■ **WORK TASK**
Using the records that appear below, write out exactly the lines from the one with "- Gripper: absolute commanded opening" through the one with "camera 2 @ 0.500", keeping both end lines.

■ **PROVIDED ENTRIES**
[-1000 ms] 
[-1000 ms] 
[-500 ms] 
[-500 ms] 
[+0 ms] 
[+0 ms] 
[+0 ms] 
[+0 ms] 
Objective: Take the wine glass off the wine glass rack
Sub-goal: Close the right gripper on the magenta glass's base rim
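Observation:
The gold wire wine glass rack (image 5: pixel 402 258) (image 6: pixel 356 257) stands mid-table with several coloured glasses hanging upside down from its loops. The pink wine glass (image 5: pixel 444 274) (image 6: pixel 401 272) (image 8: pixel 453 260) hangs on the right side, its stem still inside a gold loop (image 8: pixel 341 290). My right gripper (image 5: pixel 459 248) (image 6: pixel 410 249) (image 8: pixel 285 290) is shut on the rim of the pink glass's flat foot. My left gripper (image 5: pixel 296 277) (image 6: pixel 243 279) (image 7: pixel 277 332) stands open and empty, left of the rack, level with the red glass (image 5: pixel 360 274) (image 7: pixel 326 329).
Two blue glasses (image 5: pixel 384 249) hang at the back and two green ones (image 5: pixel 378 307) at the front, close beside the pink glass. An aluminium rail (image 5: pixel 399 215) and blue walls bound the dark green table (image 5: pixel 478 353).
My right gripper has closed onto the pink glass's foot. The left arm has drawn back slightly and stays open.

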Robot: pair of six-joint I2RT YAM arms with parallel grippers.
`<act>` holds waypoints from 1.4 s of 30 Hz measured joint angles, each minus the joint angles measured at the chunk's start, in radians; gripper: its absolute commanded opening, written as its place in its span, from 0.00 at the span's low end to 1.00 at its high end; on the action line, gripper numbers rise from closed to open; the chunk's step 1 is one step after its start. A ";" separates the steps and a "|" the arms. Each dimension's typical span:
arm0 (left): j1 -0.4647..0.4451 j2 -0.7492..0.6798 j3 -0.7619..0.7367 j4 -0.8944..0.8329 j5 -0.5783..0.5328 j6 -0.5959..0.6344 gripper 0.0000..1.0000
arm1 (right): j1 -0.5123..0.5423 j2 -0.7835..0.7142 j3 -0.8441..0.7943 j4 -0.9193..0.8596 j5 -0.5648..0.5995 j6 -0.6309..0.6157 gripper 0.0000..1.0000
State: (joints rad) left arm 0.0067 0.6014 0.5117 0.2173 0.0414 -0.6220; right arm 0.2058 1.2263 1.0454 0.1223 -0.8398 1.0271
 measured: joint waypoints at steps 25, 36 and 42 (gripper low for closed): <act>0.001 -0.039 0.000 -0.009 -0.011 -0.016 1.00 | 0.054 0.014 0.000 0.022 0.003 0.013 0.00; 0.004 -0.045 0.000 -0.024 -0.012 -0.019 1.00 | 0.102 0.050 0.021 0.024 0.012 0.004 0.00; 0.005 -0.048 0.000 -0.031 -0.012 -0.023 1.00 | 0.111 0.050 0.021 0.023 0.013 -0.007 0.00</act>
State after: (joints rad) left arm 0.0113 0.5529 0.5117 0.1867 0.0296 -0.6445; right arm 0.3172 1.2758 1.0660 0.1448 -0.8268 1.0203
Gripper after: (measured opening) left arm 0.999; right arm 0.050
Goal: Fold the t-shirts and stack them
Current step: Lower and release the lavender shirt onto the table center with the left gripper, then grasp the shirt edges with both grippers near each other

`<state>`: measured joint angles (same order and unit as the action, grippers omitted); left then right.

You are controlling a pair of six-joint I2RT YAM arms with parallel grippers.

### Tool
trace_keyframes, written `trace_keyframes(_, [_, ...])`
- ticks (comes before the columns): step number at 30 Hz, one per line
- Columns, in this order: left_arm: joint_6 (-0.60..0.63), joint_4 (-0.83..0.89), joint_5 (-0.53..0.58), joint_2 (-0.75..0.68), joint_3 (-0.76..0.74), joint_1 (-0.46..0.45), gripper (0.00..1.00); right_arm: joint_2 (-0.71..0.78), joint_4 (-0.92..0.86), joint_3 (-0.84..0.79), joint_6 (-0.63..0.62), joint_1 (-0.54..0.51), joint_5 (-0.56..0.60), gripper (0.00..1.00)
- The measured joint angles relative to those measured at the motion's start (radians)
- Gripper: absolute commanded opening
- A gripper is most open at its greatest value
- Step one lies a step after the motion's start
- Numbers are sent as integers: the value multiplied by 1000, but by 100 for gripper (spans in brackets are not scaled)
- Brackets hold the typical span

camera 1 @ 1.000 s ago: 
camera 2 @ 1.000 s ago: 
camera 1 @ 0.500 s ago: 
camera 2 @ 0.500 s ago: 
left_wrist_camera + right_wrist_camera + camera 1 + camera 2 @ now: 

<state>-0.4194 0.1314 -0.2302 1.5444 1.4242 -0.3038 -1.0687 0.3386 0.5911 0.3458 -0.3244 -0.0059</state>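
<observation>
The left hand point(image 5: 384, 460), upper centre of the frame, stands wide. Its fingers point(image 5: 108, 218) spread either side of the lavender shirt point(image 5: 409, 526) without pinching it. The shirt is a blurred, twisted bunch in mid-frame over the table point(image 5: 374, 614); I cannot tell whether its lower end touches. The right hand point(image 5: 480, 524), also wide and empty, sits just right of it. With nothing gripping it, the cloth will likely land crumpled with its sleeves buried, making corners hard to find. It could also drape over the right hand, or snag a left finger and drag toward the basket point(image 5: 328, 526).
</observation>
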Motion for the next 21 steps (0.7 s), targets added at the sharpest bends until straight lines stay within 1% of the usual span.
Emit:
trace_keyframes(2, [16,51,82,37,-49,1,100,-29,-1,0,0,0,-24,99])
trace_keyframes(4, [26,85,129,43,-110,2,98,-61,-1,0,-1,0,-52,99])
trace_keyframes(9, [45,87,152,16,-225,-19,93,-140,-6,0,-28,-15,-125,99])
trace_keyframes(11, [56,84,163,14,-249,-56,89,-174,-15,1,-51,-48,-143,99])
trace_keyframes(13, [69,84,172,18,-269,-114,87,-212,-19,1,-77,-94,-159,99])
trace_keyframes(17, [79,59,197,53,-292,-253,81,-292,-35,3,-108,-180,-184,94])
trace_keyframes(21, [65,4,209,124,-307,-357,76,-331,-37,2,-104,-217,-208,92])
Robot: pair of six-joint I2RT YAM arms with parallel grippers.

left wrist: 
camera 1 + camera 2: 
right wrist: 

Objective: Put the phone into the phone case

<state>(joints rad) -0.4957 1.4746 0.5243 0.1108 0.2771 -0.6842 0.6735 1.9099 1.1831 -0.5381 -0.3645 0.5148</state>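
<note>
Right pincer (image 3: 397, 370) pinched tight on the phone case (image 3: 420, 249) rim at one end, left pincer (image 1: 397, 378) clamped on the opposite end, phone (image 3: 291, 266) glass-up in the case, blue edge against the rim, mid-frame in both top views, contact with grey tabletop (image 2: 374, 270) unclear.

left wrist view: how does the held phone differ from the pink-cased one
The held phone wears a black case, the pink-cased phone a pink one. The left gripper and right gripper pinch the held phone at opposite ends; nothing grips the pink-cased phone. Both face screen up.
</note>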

■ **RESPONSE TO THE TASK**
- Gripper: absolute commanded opening
- A gripper is most open at its greatest value
- Step one lies a step after the motion's start
- Numbers are sent as integers: the value multiplied by 1000, but by 100 for gripper (spans in brackets are not scaled)
- Brackets hold the typical span

camera 1 @ 1.000 s ago: 
camera 2 @ 1.000 s ago: 
camera 1 @ 0.500 s ago: 
camera 2 @ 0.500 s ago: 

The answer is complete.